● Task to complete: Here the job is to return only the lines of the material, exactly, from the first one to the line with "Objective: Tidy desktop".

● Information shown:
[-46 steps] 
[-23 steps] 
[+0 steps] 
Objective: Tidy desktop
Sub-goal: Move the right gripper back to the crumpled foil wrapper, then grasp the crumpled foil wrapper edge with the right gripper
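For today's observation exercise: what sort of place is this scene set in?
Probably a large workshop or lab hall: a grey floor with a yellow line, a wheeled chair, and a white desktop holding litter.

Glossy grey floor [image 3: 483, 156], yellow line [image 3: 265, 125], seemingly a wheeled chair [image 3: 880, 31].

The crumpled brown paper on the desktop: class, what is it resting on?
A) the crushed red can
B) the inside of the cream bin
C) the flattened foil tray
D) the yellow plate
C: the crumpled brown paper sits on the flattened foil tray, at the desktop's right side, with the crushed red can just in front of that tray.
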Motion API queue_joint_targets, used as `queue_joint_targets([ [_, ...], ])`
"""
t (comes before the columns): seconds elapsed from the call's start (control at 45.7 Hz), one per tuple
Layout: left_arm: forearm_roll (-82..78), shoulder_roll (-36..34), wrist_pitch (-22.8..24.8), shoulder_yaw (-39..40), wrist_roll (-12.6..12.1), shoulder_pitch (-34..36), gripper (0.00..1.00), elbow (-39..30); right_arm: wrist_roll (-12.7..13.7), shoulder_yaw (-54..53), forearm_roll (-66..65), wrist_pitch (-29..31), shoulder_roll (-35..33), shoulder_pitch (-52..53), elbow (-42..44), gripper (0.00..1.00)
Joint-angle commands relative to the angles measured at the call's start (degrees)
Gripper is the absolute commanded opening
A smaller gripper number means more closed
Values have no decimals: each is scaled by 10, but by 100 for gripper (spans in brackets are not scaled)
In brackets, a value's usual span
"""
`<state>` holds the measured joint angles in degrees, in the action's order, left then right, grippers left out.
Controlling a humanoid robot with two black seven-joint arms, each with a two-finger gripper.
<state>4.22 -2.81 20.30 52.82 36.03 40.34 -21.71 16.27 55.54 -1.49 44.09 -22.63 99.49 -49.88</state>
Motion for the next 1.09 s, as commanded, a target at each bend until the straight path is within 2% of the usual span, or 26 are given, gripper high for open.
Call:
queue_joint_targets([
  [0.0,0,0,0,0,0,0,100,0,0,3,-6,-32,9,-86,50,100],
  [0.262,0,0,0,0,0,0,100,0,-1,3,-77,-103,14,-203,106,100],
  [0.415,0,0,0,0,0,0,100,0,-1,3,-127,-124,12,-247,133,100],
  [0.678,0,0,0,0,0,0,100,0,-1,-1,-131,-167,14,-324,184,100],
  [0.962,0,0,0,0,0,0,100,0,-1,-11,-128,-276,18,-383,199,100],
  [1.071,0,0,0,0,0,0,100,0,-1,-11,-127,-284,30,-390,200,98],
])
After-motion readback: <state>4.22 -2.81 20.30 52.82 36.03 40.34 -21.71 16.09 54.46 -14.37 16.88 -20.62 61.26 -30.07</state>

● Result of this exercise:
[-46 steps] 
[-23 steps] 
[+0 steps] 
Objective: Tidy desktop

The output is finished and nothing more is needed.